The nature of aerial combat has changed--gone the way
of the Cavalry steed, the fort, and the cross bow--the aerial dogfight
of World War I, World War II and Korea is now history.
The "Top Guns" of
today fly combat against each other, often with a weapon's officer
flying in the back seat. Scopes and instruments have changed aerial
combat from a one-on-one battle to a committee affair. Weapons are often
fired without the enemy even being seen.
The battles of the future, like so many things of
today, will be run by computers. Combatants will not see each other, or
smell the fumes of cordite in the cockpit as they try to outguess and
outfly each other. Instead they may complain about the eyestrain of
looking at the glowing phosphors of a CRT during the height of battle.

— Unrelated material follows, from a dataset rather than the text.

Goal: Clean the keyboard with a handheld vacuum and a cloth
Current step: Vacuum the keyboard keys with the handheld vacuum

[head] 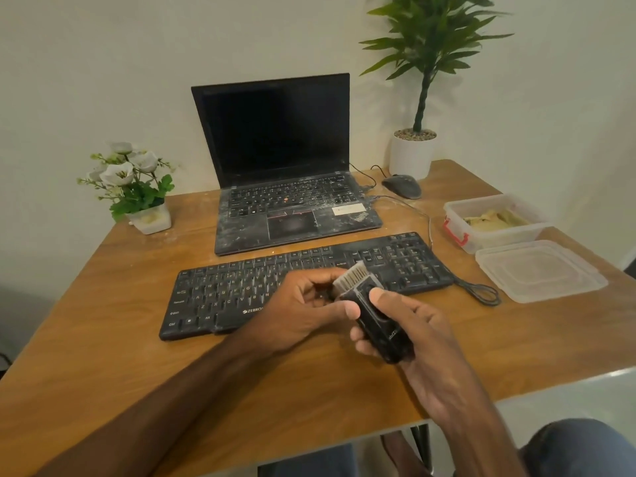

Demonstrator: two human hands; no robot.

McGuire and Bong were the greatest two fighter pilots
the United States will ever produce--never again will we know two like
them. Their names go at the top of a small list with those of Boyington,
Foss, Gabreski, Johnson, Lufbery, Luke, MacDonald, McCampbell, Meyer and
Rickenbacker as the best of their times.
America was deprived of its two greatest air aces
essentially in accidents. After all the combat they had survived it was
a shame that neither of them had a chance to enjoy the hero's life like Rickenbacker or
Lindbergh. During World War I a reporter asked Raoul
Lufbery, our top ace at the time, what he planned to do after the war.

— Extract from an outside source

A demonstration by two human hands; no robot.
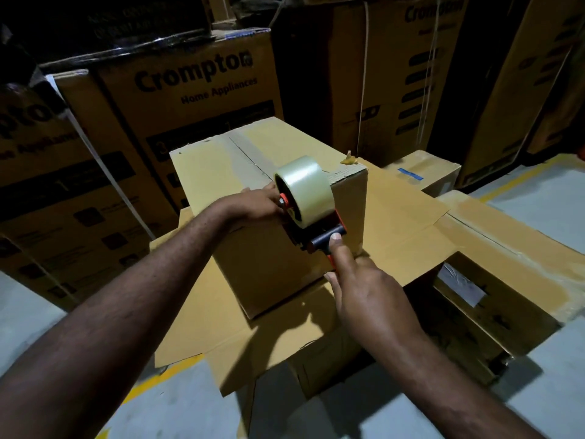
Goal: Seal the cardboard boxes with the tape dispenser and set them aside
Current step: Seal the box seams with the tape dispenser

He replied, “There isn't any after the war for a fighter pilot.”
He died a few months later, like McGuire, in a borrowed plane.

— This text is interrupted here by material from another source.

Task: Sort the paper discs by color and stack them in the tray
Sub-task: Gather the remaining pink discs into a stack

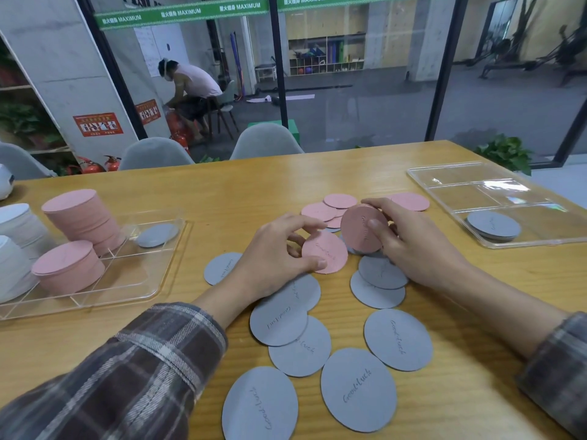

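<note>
Nearest the tabletop's front edge, round grey paper discs [359, 389] lie scattered and overlapping, seemingly left until pink is gathered. Toward the middle, the left hand [273, 249] pinches a round pink paper disc [324, 252], and the right hand [413, 242] clasps a thin upright stack of pink discs [362, 228], probably to receive it, with loose pink discs [336, 206] just beyond. At the left edge a clear divided plastic tray [95, 302] holds two tall pink stacks [79, 217], white stacks [19, 223] and one grey disc [157, 235]; at the right edge a second clear tray [460, 195] holds a short grey stack [493, 225] in its nearest compartment.
</note>
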Tool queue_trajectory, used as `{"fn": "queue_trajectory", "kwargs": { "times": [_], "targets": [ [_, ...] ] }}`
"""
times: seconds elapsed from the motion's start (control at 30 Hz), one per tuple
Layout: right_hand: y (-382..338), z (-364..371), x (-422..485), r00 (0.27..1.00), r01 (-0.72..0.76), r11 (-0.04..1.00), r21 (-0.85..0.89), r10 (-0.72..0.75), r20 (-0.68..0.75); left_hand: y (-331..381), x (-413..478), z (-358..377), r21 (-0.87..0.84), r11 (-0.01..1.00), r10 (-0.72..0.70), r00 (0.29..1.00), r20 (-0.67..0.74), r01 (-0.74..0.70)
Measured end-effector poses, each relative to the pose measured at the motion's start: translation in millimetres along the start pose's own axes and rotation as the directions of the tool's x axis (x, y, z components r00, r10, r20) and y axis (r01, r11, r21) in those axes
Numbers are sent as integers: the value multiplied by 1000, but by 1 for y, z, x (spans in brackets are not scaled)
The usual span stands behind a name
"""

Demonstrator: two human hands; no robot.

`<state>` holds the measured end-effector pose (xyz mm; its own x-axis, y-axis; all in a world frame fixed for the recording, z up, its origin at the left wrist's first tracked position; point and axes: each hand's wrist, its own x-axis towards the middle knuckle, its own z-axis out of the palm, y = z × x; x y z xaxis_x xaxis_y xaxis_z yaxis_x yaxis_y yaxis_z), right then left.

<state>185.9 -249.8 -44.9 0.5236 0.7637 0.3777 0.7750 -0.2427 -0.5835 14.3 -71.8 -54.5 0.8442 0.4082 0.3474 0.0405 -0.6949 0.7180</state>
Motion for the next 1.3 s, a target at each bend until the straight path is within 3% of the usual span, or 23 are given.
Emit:
{"fn": "queue_trajectory", "kwargs": {
  "times": [0.23, 0.53, 0.73, 0.9, 1.1, 1.3],
  "targets": [
    [2, 1, 1, 1000, 7, 999, 36, -7, -5, 13, -1, 4, -218, 976, -27, 997, -67, 12],
    [-9, 8, -3, 991, 6, 972, 236, -37, 126, 18, 4, 24, -77, 991, 80, 955, -286, -106],
    [-16, 9, -5, 982, 107, 992, 64, -115, 151, 16, 5, 29, -69, 989, 105, 943, -316, -133],
    [-17, 8, -3, 986, 105, 994, 24, -107, 131, 13, 11, 27, -33, 990, 119, 946, -303, -135],
    [4, -10, 9, 999, 51, 993, -102, -51, 2, -10, 36, 24, 235, 972, 60, 980, -191, -13],
    [16, -7, 10, 996, 33, 976, -216, -15, 88, -26, 59, 30, 353, 932, -74, 997, -39, 83]
  ]
}}
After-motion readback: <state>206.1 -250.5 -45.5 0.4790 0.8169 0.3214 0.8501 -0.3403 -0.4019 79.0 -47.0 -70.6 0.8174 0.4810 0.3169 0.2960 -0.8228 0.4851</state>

Bong and McGuire never got to enjoy the way of life
they helped protect. If they were alive today they might complain about
Rock and Roll music, but it's sad neither of them lived to hear it.
Knowing these two guys, they may have liked Rock and Roll. One thing is
for sure-- they would surely have defended your right to listen to it if
you wanted to. They were the kind of people who could have made life
interesting for the people around them.
Marilynn McGuire and Marge Bong waited those tough
war years only to be left with a hollow spot in their lives. They both
did what human beings do--they went on living. It's a shame, after all
the pain of war, that these two young wives and their husbands never got
a chance to fully enjoy each other in a peaceful world. They had earned
the chance and deserved it.
Marilynn McGuire has said to me several times over
the years, “Charles, I still see Tommy as a young man. We’ve all gotten
older but he remains 23 years old to me.”
Adjacent to McGuire's grave at Arlington National
Cemetery is the grave of a Marine killed in the bombing at the U. S.
Embassy in Beirut. It is a sad reminder that conflict continues to take
many of our best young men before their time.